YOUR INSTRUCTIONS -> Starting at the first line and ending at the last, output the data exactly.

GIVEN MATERIAL ->
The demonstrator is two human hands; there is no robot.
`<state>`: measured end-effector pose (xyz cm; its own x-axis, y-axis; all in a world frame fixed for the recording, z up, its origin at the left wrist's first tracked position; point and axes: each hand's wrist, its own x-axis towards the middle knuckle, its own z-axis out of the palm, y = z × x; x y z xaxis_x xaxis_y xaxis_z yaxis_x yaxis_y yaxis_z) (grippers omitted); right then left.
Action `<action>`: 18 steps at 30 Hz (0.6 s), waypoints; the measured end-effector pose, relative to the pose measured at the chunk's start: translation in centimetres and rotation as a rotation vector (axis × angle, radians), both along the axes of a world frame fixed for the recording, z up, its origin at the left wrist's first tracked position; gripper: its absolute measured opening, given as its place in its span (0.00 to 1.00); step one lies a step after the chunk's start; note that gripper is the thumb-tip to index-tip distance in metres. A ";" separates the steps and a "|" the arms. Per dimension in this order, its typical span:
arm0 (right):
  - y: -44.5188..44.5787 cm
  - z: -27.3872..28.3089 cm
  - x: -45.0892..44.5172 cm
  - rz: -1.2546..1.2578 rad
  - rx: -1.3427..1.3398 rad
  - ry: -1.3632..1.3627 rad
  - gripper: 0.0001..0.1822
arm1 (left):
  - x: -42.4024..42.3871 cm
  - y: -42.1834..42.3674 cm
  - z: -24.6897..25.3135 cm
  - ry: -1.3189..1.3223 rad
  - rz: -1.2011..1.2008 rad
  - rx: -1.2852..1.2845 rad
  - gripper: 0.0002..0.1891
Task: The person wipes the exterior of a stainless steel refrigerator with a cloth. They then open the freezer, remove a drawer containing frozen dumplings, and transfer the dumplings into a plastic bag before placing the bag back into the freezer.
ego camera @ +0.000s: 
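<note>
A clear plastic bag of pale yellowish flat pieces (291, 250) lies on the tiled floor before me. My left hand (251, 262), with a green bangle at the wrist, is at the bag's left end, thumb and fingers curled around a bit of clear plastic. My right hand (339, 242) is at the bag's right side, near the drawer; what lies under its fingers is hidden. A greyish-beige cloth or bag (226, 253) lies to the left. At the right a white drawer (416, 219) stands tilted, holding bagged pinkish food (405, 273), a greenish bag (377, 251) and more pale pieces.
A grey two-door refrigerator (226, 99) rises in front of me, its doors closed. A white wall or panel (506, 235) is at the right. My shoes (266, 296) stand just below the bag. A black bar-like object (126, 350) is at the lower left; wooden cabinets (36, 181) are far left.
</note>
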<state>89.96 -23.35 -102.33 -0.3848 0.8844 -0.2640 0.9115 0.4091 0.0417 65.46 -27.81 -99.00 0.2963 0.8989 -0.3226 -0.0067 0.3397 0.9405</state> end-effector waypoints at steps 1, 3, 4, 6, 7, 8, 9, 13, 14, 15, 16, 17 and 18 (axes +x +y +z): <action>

EXERCISE RESPONSE ->
The demonstrator is two human hands; there is no robot.
`<state>`: measured end-effector pose (xyz cm; its own x-axis, y-axis; all in a world frame fixed for the recording, z up, its origin at the left wrist's first tracked position; point and axes: each hand's wrist, its own x-axis towards the middle knuckle, its own z-axis out of the palm, y = z × x; x y z xaxis_x xaxis_y xaxis_z yaxis_x yaxis_y yaxis_z) (grippers omitted); right then left.
Action `<action>`: 18 steps at 30 Hz (0.6 s), waypoints; the measured end-effector pose, relative to the pose measured at the chunk's start: translation in centimetres and rotation as a rotation vector (axis × angle, radians), both along the axes of a world frame fixed for the recording, z up, its origin at the left wrist's first tracked position; gripper: its absolute measured opening, given as its place in its span (0.00 to 1.00); step one lies a step after the chunk's start; note that gripper is the thumb-tip to index-tip distance in metres. A ";" separates the steps and a "|" the arms. Per dimension in this order, its typical span:
arm0 (right):
  - y: -44.5188..44.5787 cm
  - z: -27.3872..28.3089 cm
  - x: -45.0892..44.5172 cm
  - rz: -1.2546..1.2578 rad
  - rx: -1.3427..1.3398 rad
  - ry: -1.3632..1.3627 rad
  - gripper: 0.0001..0.1822
arm1 (left):
  - x: -42.4024..42.3871 cm
  - y: -42.1834..42.3674 cm
  - z: -24.6897..25.3135 cm
  - ry: -1.3189..1.3223 rad
  - rz: -1.2011..1.2008 rad
  - rx: -1.2852..1.2845 rad
  - gripper: 0.0002..0.1891
Task: The person wipes the exterior of a stainless steel refrigerator with a cloth. They then open the freezer, remove a drawer containing frozen dumplings, and transfer the dumplings into a plastic bag before placing the bag back into the freezer.
ego camera @ +0.000s: 
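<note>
A clear plastic bag of pale yellowish flat pieces (291, 250) lies on the tiled floor before me. My left hand (251, 262), with a green bangle at the wrist, is at the bag's left end, thumb and fingers curled around a bit of clear plastic. My right hand (339, 242) is at the bag's right side, near the drawer; what lies under its fingers is hidden. A greyish-beige cloth or bag (226, 253) lies to the left. At the right a white drawer (416, 219) stands tilted, holding bagged pinkish food (405, 273), a greenish bag (377, 251) and more pale pieces.
A grey two-door refrigerator (226, 99) rises in front of me, its doors closed. A white wall or panel (506, 235) is at the right. My shoes (266, 296) stand just below the bag. A black bar-like object (126, 350) is at the lower left; wooden cabinets (36, 181) are far left.
</note>
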<state>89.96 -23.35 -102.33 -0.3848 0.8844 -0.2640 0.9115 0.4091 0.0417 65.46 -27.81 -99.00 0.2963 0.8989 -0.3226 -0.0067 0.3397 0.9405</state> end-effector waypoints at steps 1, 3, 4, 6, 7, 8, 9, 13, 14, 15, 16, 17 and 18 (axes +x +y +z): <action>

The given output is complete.